Required work: Word for word, please restate the line that contains "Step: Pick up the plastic" and all lines after it through the end of the material, minus the pictures.

Segment Start: Data shown

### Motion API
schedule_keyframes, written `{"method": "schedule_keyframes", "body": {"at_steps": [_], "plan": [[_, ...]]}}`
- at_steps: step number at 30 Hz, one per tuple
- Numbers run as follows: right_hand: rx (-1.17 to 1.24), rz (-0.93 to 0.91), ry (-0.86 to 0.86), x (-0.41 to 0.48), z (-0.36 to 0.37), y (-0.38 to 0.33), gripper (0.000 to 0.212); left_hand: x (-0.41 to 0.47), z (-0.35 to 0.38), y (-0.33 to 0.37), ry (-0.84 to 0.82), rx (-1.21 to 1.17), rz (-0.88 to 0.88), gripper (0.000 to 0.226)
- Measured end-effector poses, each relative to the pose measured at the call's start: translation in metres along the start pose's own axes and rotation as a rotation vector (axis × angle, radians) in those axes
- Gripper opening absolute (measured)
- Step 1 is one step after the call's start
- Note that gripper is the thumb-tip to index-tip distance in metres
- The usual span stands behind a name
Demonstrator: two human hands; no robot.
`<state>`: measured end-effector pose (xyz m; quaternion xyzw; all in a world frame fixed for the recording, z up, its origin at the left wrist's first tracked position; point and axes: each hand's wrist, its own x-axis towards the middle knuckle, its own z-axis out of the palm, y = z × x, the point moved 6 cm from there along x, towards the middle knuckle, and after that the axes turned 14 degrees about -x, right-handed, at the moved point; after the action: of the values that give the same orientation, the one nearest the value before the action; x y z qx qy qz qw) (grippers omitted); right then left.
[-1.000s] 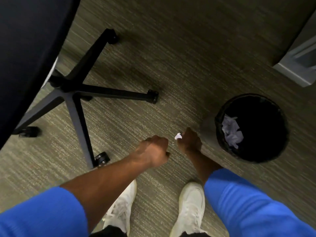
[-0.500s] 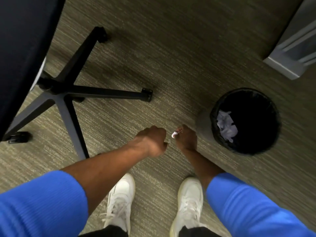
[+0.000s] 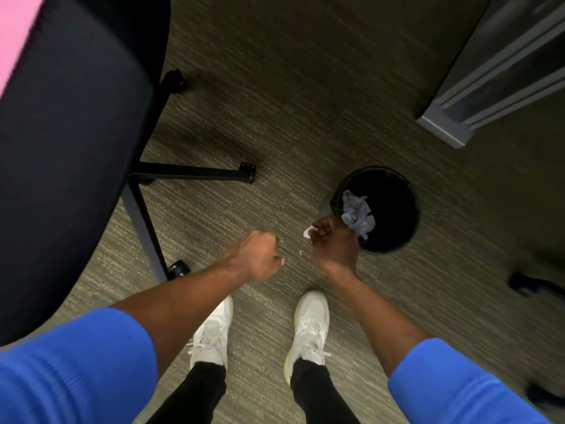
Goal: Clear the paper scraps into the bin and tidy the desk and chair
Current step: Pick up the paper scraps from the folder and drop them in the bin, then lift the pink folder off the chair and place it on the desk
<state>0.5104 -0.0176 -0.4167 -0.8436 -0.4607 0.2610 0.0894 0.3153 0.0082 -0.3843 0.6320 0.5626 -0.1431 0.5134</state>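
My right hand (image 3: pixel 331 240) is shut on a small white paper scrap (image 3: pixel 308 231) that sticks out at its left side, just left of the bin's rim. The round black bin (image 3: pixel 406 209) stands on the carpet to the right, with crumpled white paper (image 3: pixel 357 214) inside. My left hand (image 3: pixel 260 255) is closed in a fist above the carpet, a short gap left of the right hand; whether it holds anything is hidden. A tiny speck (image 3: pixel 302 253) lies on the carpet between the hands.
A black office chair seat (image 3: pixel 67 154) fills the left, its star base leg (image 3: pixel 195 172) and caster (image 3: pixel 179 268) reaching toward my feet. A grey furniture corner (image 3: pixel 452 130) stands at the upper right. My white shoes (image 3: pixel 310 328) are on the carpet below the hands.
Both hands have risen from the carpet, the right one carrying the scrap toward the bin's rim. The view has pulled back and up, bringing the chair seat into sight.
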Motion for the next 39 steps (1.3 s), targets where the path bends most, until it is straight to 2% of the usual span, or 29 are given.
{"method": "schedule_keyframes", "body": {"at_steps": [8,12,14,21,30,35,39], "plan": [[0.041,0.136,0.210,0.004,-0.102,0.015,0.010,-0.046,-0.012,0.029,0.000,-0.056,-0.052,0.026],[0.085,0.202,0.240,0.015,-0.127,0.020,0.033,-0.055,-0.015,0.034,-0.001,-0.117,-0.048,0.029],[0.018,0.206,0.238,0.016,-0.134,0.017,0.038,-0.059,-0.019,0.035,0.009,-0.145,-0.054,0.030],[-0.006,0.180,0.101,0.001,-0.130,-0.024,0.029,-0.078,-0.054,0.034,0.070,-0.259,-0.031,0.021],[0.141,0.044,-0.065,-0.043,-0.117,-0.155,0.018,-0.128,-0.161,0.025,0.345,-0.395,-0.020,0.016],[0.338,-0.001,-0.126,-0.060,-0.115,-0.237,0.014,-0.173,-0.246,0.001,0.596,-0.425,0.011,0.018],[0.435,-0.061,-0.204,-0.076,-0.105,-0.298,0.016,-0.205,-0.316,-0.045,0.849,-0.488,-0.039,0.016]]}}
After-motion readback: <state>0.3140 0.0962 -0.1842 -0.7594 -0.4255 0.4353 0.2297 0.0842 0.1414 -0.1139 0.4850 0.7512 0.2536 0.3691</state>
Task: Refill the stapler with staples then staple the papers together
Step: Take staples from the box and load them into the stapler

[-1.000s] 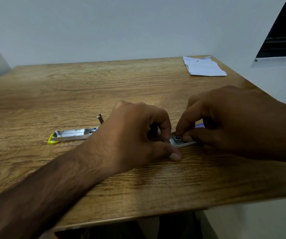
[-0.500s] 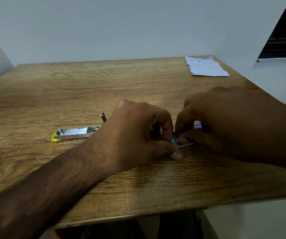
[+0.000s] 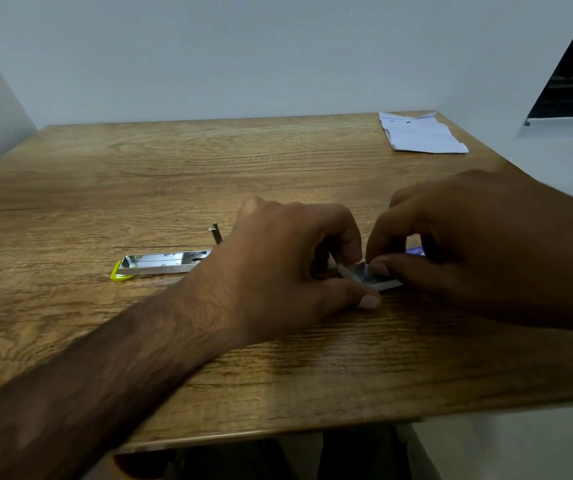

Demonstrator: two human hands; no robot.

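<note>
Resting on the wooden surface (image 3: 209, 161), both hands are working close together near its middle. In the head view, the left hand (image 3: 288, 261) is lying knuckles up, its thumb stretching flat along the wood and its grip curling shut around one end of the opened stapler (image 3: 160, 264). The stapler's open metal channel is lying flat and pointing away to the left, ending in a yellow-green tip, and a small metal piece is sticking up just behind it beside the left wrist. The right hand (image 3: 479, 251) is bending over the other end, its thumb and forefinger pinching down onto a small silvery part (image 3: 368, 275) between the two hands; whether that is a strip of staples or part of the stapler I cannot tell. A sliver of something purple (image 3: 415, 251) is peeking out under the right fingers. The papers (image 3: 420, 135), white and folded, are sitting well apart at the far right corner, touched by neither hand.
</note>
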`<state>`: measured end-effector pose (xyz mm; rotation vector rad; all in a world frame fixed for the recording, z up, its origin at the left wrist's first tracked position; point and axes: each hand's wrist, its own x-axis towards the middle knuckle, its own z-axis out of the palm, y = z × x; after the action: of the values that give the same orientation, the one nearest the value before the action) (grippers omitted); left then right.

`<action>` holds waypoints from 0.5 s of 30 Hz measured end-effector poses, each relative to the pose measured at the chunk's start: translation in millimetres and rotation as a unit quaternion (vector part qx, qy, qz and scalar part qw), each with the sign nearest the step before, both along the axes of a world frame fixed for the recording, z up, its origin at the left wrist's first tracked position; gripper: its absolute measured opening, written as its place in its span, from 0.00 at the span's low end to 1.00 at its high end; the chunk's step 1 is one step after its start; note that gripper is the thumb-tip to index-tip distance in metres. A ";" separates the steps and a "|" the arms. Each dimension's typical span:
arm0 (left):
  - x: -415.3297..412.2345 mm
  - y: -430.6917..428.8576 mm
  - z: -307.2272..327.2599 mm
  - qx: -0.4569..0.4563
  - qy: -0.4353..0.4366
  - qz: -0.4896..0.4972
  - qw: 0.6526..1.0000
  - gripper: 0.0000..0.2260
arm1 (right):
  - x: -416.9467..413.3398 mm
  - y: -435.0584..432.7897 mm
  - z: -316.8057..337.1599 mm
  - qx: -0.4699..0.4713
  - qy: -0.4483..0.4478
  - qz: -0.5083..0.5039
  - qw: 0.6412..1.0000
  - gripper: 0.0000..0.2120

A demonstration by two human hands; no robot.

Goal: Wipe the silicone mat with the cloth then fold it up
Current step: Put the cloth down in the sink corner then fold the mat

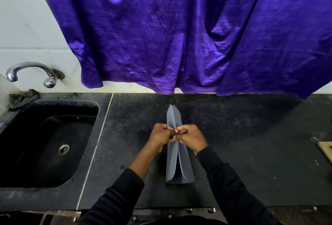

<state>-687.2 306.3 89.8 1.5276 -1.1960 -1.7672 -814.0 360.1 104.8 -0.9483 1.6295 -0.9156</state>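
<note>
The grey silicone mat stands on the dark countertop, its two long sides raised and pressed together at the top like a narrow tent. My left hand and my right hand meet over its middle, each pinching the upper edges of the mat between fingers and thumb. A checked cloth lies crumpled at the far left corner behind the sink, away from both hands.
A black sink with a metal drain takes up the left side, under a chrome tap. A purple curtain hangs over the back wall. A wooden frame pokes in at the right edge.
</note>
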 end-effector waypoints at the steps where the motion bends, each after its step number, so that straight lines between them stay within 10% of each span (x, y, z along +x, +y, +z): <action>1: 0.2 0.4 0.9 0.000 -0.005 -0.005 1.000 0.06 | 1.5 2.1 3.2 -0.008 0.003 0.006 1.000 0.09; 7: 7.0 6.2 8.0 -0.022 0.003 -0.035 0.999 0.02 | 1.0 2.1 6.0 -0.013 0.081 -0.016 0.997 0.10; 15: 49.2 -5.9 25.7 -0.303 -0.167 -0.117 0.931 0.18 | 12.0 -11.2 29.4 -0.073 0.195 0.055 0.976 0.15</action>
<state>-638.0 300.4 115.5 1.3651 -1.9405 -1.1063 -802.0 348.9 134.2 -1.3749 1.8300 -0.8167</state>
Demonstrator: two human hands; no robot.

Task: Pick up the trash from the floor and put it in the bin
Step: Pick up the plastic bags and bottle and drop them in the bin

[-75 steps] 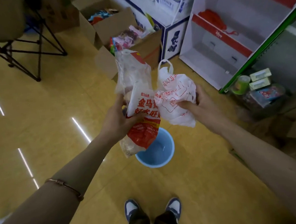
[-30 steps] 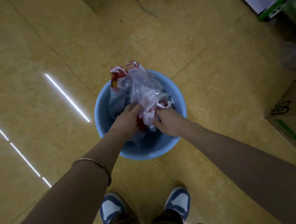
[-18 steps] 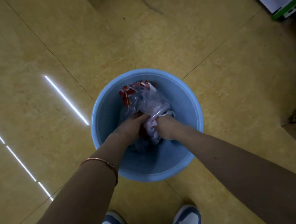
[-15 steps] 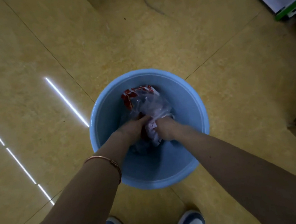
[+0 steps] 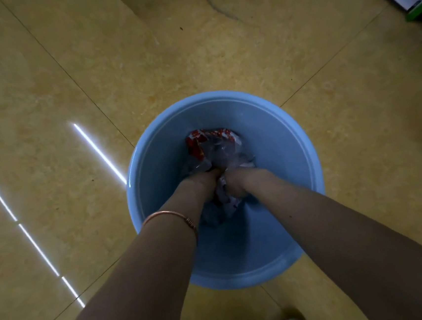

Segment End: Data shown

Task answer:
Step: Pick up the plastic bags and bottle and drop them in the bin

[-75 steps] 
[-30 steps] 
[-18 steps] 
[-15 steps] 
[+0 steps] 

The exercise has been carried out in full.